- **Problem description**:
The line containing "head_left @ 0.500" marks where to begin; quote it and every line after it through the end of the data, exactly as written.

- **Recorded data**:
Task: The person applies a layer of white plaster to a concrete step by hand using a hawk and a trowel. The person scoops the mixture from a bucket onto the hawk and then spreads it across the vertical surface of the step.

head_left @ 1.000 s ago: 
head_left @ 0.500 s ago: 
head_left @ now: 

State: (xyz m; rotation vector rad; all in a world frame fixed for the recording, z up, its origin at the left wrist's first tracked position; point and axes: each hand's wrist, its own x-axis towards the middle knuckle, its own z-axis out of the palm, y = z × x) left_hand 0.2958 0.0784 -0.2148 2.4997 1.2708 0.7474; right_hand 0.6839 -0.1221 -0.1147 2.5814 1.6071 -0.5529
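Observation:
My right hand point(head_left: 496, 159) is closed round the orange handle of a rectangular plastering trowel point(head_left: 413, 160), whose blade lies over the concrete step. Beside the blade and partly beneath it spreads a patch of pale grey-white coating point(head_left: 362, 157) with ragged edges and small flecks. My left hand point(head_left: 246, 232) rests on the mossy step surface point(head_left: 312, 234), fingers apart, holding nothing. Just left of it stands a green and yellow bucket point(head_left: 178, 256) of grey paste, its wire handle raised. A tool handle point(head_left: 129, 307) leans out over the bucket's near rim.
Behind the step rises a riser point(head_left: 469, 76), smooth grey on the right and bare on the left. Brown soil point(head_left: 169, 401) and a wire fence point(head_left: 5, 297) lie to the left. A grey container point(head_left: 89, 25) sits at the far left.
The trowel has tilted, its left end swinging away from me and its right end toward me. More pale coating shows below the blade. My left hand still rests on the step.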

- **Result for this exercise**:
head_left @ 0.500 s ago: 
head_left @ now: 

State: (xyz m; rotation vector rad; all in a world frame fixed for the recording, z up, its origin at the left wrist's first tracked position; point and axes: each hand's wrist, its own x-axis towards the middle knuckle, its own z-axis out of the palm, y = z × x) left_hand 0.2958 0.0784 -0.2148 2.4997 1.2708 0.7474; right_hand 0.6839 -0.1221 -0.1147 2.5814 1.6071 -0.5529
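Observation:
My right hand point(head_left: 496, 159) is closed round the orange handle of a rectangular plastering trowel point(head_left: 413, 160), whose blade lies over the concrete step. Beside the blade and partly beneath it spreads a patch of pale grey-white coating point(head_left: 362, 157) with ragged edges and small flecks. My left hand point(head_left: 246, 232) rests on the mossy step surface point(head_left: 312, 234), fingers apart, holding nothing. Just left of it stands a green and yellow bucket point(head_left: 178, 256) of grey paste, its wire handle raised. A tool handle point(head_left: 129, 307) leans out over the bucket's near rim.
Behind the step rises a riser point(head_left: 469, 76), smooth grey on the right and bare on the left. Brown soil point(head_left: 169, 401) and a wire fence point(head_left: 5, 297) lie to the left. A grey container point(head_left: 89, 25) sits at the far left.
The trowel has tilted, its left end swinging away from me and its right end toward me. More pale coating shows below the blade. My left hand still rests on the step.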

This output requires nothing further.